Interview Question About the Use of an Interface

Hi

Often times I get asked where you have implemented interface in your framework. I am a test Automation engineer for 2 years and I never used it. Can anyone please give an overview where you have used interface? Please. In which situations you would use interface?

Hello @dhk.sye1234 and welcome!

Great question! Understanding interfaces also provides testers an opportunity for improving application design. Interfaces help reduce dependencies which improves testability. I recommend advocating for testability in all products.

I interpret the term “interface” to mean a language construct. I think it’s important to understand where and why we might use one in the context of testing.

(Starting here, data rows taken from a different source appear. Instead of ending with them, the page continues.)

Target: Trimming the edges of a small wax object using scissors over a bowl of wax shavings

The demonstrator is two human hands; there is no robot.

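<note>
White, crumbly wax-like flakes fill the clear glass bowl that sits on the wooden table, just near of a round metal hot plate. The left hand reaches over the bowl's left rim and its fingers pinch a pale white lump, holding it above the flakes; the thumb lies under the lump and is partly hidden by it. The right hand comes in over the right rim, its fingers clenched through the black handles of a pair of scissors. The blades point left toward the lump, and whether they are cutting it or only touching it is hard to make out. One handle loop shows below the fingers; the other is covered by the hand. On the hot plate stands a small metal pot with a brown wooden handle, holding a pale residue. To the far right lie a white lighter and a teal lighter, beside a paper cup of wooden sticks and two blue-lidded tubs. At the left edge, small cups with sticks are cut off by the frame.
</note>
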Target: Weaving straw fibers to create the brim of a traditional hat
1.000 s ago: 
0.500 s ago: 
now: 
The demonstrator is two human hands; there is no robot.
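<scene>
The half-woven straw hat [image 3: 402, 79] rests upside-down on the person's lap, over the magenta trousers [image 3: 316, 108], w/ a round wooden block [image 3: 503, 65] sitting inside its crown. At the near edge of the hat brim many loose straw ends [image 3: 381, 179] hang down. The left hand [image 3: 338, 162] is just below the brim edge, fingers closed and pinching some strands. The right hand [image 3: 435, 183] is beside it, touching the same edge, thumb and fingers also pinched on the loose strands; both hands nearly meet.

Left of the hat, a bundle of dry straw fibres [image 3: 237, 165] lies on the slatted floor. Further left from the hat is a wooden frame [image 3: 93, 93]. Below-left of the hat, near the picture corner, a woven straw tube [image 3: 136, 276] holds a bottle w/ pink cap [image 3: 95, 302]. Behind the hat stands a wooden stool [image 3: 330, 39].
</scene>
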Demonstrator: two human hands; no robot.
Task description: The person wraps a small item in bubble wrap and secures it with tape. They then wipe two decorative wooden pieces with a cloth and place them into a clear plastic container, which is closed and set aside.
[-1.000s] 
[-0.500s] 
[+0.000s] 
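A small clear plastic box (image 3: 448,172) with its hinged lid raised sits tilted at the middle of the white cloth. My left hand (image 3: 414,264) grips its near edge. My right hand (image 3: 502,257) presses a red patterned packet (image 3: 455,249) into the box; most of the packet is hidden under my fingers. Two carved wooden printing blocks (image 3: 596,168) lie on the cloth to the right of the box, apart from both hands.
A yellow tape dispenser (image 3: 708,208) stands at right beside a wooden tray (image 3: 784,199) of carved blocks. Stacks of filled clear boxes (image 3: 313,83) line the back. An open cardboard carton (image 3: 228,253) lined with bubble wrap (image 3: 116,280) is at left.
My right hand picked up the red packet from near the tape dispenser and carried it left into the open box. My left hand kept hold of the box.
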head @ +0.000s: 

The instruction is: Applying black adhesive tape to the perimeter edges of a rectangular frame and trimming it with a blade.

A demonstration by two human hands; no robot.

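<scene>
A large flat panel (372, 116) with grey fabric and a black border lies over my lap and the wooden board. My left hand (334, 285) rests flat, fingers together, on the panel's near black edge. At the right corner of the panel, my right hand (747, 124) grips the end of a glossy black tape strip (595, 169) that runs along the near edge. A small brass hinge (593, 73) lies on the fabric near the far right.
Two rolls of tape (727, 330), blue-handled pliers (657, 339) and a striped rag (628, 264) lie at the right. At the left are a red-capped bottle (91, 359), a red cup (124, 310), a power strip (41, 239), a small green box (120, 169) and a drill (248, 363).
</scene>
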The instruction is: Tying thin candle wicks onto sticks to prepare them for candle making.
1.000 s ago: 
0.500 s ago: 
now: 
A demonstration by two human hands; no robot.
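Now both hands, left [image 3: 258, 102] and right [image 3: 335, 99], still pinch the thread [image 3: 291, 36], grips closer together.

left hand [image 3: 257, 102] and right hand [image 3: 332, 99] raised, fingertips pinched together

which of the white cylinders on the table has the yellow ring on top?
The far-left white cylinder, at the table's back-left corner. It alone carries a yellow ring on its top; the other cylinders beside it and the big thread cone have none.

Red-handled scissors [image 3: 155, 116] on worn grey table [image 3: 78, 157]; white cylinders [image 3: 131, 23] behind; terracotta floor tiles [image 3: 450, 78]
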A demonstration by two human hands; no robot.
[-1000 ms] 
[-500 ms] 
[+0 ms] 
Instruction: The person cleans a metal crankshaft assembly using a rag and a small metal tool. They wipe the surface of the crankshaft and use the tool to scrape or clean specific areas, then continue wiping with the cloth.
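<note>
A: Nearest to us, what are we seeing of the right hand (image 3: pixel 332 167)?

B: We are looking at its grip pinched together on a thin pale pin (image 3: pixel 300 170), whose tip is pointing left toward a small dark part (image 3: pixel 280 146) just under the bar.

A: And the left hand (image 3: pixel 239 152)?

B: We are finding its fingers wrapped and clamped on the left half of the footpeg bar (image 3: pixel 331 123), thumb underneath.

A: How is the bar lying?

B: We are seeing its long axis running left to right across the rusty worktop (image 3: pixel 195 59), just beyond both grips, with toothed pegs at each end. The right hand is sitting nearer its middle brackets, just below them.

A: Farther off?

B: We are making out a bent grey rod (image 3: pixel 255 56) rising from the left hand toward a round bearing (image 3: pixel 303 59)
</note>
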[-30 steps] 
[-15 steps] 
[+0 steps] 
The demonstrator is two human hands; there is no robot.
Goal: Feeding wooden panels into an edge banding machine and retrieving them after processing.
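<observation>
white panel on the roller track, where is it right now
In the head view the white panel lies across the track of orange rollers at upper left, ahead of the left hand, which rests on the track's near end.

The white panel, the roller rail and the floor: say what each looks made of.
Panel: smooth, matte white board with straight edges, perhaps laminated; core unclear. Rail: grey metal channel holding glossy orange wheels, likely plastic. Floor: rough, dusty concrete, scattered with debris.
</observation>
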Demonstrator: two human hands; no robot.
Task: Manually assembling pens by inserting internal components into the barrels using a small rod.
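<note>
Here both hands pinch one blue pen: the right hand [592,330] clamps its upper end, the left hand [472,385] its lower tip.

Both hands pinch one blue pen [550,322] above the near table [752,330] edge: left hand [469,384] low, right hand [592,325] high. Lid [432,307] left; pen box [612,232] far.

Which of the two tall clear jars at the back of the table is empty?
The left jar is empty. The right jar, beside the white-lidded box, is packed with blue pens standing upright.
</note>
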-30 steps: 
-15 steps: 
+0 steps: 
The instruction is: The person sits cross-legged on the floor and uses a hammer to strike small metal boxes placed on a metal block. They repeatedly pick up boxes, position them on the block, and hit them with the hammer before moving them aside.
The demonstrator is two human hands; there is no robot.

As a language construct, and interface defines properties and method of a class. In this manner, the class is a template from which can be constructed behaviors. A common example is an interface defines an animal and the class built on the animal interface implements a cat or a dog (see more details here; it is a Java example but C# supports interfaces too).
In my opinion, this is a powerful testing tool because it allows the automation developer to create mocks of classes. In that manner, the automation developer can provide an implementation that mocks the actual implementation and provide testers a method of exploring many scenarios. This may simplify the task of creating or finding specific test data.

Let’s say we have a banking application that evaluates loan applications. At the business level, the application collects information about the applicant. The business level submits this information to the logic level. The logic level could return one of three values indicating the maximum amount of of the loan. Based on those values from the logic level, the business level displays “Small”, “Medium”, or “Large”.
When we want to evaluate just the business level, we can use a mock of the logic level. The tester creates three tests using the mock to return each of the three values. Note the logic level would have its own set of tests.

In approaching test design in this manner, we provide the tester the ability to isolate behaviors and simplify the tests. Regardless of how the logic level is implemented, the business behavior can still be tested because we used a mock.

I have used RhinoMocks as a mocking tool; there are others.